Task prompt: Each line of the records below that holds "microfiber" should be returned.

::::

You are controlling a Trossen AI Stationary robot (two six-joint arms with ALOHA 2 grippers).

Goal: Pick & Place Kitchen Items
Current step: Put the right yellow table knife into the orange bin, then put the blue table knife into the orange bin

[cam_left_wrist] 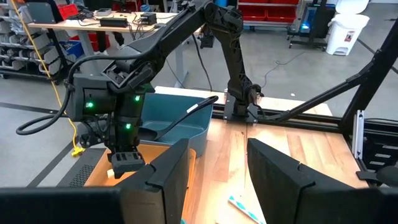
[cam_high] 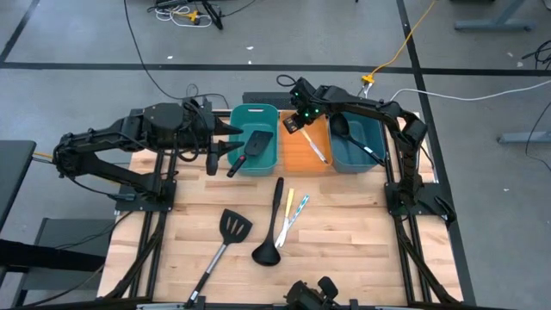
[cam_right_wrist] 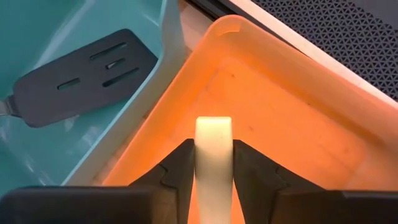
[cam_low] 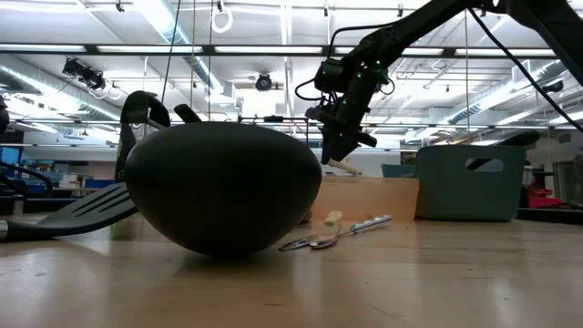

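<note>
— Stick (cam_right_wrist: 213,155)?
— Thin, white, upright between my right tool's (cam_right_wrist: 211,163) fingers, gripped over the orange bin (cam_right_wrist: 298,118).
— Left tool (cam_left_wrist: 217,171)?
— Open, holding nothing, beside the teal bin (cam_high: 256,116) where a spatula (cam_high: 256,144) lies.
— Hidden?
— The stick's lower end; a ladle (cam_low: 223,187) blocks the low view.

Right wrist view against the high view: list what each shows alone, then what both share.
Only the right wrist view: a white stick clamped between the right gripper fingers, above the orange bin. Only the high view: the left gripper beside the teal bin, a spatula, ladle and sticks on the table, and a darker bin. Both: the orange bin, teal bin and the spatula inside it.
</note>
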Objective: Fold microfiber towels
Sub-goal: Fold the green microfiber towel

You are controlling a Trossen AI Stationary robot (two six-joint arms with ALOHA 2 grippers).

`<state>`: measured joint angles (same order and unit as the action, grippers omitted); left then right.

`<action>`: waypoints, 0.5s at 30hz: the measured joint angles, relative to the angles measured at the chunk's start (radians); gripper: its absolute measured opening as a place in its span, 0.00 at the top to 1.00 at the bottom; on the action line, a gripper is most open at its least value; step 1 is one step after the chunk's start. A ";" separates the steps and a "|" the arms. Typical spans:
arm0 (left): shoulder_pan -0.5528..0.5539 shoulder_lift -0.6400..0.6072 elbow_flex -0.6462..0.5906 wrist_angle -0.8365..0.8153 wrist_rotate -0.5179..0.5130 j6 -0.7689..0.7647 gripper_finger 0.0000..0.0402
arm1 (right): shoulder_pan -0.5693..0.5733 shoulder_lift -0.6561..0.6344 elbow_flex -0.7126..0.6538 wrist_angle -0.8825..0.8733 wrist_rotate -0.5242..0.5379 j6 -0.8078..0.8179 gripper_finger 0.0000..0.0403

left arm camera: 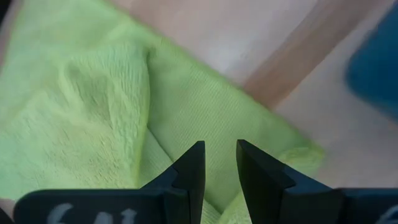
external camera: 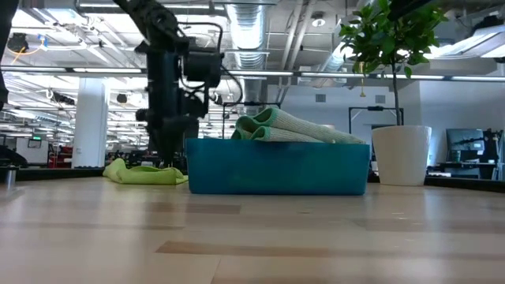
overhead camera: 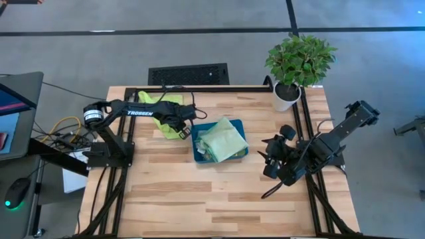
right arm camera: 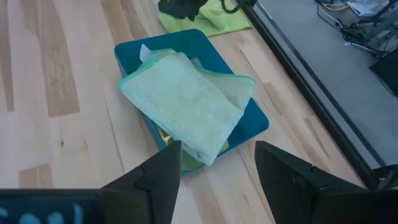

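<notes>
A lime green towel (overhead camera: 171, 130) lies crumpled on the table left of the teal tray (overhead camera: 196, 158); it also shows in the low view (external camera: 146, 173) and the left wrist view (left arm camera: 93, 93). A folded pale sage towel (overhead camera: 223, 139) lies on top in the tray (right arm camera: 186, 99), with other cloth under it. My left gripper (left arm camera: 219, 152) points down over the lime towel, next to the tray's left wall (external camera: 170, 154), with a narrow gap between its fingers. My right gripper (right arm camera: 217, 152) is open and empty above the table's right side (overhead camera: 269, 159). My left gripper's fingertips (left arm camera: 198, 163) stand right at the lime towel's folded edge (left arm camera: 186, 118), pointing down from above. I cannot tell whether they touch it.
A potted plant (overhead camera: 299, 60) in a white pot stands at the far right corner. Black frame rails (overhead camera: 307, 133) run along the table's left, far and right edges. Bare wood (overhead camera: 212, 199) lies between the tray and the near edge.
</notes>
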<state>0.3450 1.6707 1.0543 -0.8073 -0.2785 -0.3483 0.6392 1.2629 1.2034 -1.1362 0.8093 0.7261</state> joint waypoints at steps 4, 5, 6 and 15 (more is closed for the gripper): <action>0.003 0.000 -0.075 0.085 -0.056 -0.056 0.79 | 0.000 0.000 0.000 0.000 0.000 0.000 0.44; 0.004 0.000 -0.088 0.098 -0.059 -0.061 0.79 | 0.000 0.000 0.000 0.000 0.000 0.000 0.44; 0.005 0.000 -0.099 0.103 -0.057 -0.066 0.79 | 0.000 0.000 0.000 0.000 0.000 -0.001 0.44; -0.001 0.000 -0.139 0.125 0.026 -0.136 0.79 | 0.000 0.000 0.000 0.000 0.000 0.000 0.44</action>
<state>0.3443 1.6707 0.9154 -0.6822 -0.2527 -0.4843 0.6392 1.2629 1.2034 -1.1361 0.8093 0.7258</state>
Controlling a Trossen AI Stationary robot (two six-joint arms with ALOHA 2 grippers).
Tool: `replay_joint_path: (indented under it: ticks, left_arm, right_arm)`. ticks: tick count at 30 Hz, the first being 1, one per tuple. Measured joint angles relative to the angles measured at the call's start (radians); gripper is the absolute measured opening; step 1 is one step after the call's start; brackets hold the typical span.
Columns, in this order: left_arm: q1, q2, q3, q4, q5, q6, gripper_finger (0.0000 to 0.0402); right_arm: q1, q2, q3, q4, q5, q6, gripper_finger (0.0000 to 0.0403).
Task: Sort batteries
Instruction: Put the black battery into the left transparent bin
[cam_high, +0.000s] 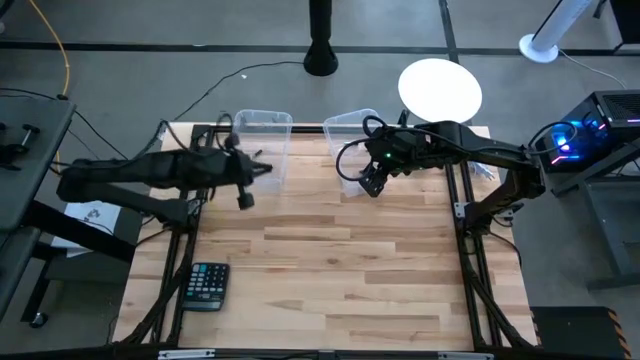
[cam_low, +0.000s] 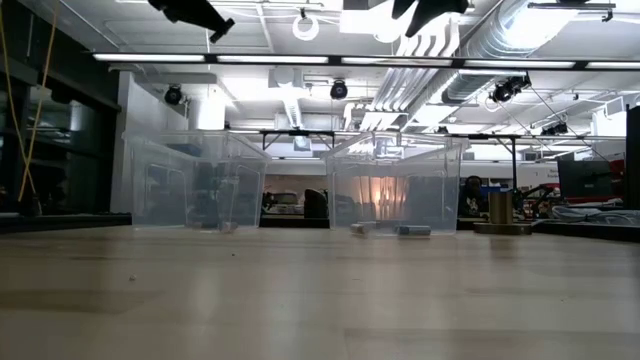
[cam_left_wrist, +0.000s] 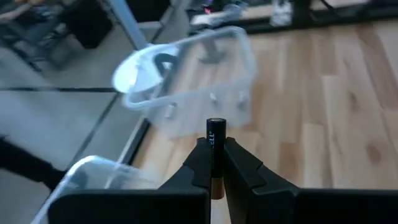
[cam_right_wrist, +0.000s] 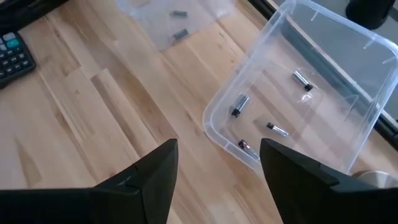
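My left gripper (cam_left_wrist: 214, 163) is shut on a dark battery (cam_left_wrist: 214, 140) with a copper-coloured end. In the high view it (cam_high: 245, 190) hovers beside the left clear bin (cam_high: 262, 140). My right gripper (cam_right_wrist: 214, 171) is open and holds nothing. It (cam_high: 372, 185) hangs over the table at the near side of the right clear bin (cam_right_wrist: 298, 106). Several silvery batteries (cam_right_wrist: 239, 104) lie on that bin's floor. Two dark batteries (cam_right_wrist: 179, 25) lie in the left bin farther off. My left gripper pinches the dark battery about its middle (cam_left_wrist: 214, 155) between the two fingertips. The battery lies along the fingers, its black end sticking out past the tips and its copper end back between them. It is lifted clear of the table.
A calculator (cam_high: 206, 285) lies near the table's near left corner. A metal bell-shaped object (cam_low: 500, 212) stands at the right, level with the bins. The wooden table top (cam_high: 330, 270) in front of the bins is bare. Cables run on the floor behind the table.
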Motion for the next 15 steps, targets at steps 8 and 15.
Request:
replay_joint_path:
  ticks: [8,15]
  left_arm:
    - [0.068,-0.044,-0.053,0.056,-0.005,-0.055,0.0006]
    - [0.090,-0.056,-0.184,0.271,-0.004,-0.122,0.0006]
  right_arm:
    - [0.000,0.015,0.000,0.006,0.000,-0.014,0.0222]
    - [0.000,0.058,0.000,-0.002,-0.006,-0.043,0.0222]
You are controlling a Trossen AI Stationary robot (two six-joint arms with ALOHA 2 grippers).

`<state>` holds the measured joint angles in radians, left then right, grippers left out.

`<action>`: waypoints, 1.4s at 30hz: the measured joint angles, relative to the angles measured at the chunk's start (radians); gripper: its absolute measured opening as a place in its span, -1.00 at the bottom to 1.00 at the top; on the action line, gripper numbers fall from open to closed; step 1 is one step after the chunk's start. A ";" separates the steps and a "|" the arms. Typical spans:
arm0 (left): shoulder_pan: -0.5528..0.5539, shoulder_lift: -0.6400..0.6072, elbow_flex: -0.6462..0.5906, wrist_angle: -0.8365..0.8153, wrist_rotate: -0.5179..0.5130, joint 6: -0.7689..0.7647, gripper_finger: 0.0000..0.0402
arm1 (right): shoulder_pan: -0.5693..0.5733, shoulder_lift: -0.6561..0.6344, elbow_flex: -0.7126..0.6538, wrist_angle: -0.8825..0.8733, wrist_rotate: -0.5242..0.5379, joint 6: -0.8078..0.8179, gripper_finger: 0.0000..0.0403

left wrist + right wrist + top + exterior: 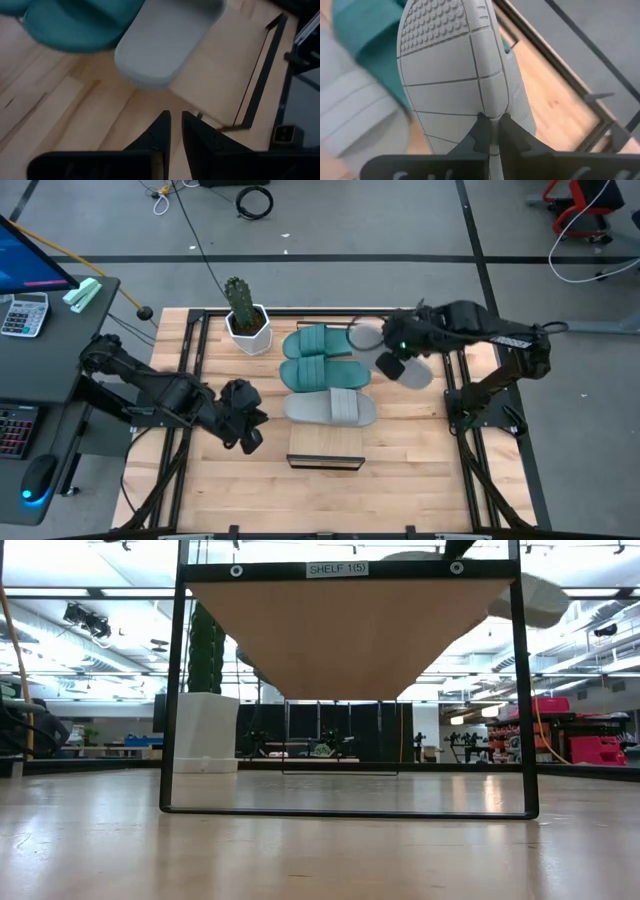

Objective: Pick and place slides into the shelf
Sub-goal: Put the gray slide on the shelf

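Right gripper (490,125) pinches grey slide (455,75) aloft beside shelf (325,445); left gripper (175,130) nearly closed, empty.

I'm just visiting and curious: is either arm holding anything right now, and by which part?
The right gripper pinches a grey slide by the edge of its sole. The left gripper holds nothing.

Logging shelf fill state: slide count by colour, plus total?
Teal green slides: 2, on the shelf, at and
Light grey slides: 2, one on the shelf, one held by the right gripper at
Total: 4
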<state>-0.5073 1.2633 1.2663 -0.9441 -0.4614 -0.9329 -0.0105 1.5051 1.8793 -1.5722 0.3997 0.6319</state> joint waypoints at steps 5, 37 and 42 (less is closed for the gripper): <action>-0.058 0.000 0.000 -0.078 -0.024 -0.052 -0.74 | 0.119 -0.008 -0.001 0.002 0.015 0.164 -0.92; -0.236 -0.076 0.000 -0.260 -0.044 -0.115 -0.75 | 0.465 0.298 0.474 -0.005 0.127 0.493 -0.92; -0.267 -0.074 0.000 -0.255 -0.102 -0.187 -0.75 | 0.468 0.269 0.478 0.084 0.176 0.378 -0.92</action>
<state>-0.7741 1.1896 1.2667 -1.1992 -0.5634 -1.1201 0.4572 1.7737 2.3573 -1.4881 0.5760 1.0098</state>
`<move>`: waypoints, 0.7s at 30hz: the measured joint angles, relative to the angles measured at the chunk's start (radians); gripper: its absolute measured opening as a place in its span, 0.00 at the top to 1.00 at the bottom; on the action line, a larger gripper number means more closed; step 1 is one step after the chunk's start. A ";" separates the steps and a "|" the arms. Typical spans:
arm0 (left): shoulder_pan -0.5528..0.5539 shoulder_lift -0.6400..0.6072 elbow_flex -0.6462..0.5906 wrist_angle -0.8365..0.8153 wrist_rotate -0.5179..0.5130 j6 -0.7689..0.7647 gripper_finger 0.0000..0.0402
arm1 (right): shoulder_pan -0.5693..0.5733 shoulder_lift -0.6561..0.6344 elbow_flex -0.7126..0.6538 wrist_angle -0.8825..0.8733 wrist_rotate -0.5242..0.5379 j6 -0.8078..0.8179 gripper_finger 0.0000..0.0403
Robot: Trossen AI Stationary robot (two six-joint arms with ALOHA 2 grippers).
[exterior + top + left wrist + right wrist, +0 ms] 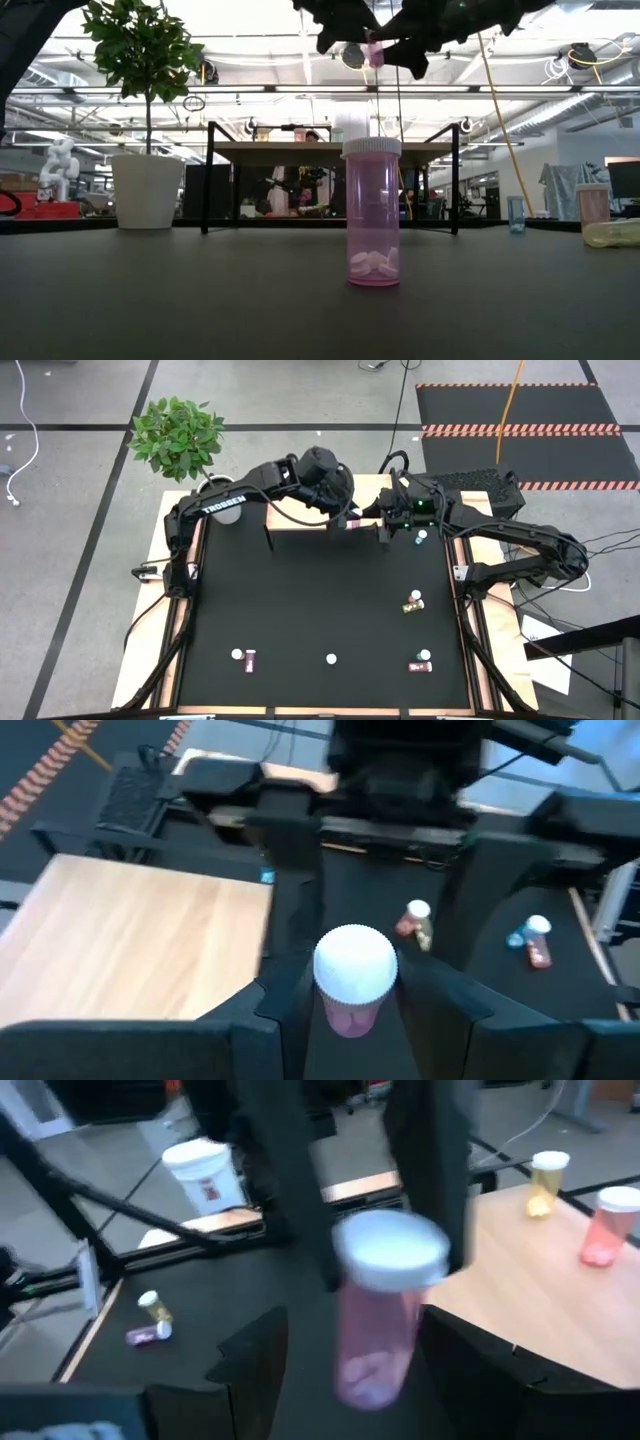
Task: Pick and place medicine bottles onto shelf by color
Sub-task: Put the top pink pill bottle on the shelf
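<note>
A pink medicine bottle (382, 1320) with a white cap hangs in the air between my two grippers, higher than the shelf (330, 152) and just off its edge. My left gripper (355, 1005) is shut on the bottle from above. My right gripper (358, 1355) is open; its fingers stand on either side of the bottle's body, and I cannot tell if one touches it. In the high view the bottle (352, 522) shows between both grippers at the table's far edge. A yellow bottle (545, 1182) and a pink one (610, 1228) stand on the shelf's wooden top (540, 1315). My left gripper pinches the pink bottle at its white cap (390, 1252) between its two fingers (290, 1210). The fingers come from above, pointing down, along the bottle's axis. The bottle hangs upright below them, cap up, lifted clear of table and shelf.
A pink bottle (373, 215) stands on the black mat near the front edge. More bottles stand or lie at the front left (244, 658), front right (422, 662), mid right (412, 602) and by the shelf (421, 538). A white plant pot (218, 488) stands at the far left.
</note>
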 joint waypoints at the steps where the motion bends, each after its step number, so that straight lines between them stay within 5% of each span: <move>1: -0.005 0.000 0.000 0.000 0.005 0.000 0.67 | 0.007 0.000 -0.005 0.009 0.011 0.014 0.46; 14: -0.026 0.000 0.000 0.011 0.005 -0.062 0.67 | 0.045 0.000 -0.007 -0.001 0.022 0.086 0.71; 21: -0.022 -0.025 -0.001 0.038 -0.001 -0.077 0.61 | 0.043 -0.003 -0.007 0.022 0.023 0.108 0.77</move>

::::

Answer to this task:
Objective: Fold microfiber towels
Sub-goal: Fold the green microfiber towel

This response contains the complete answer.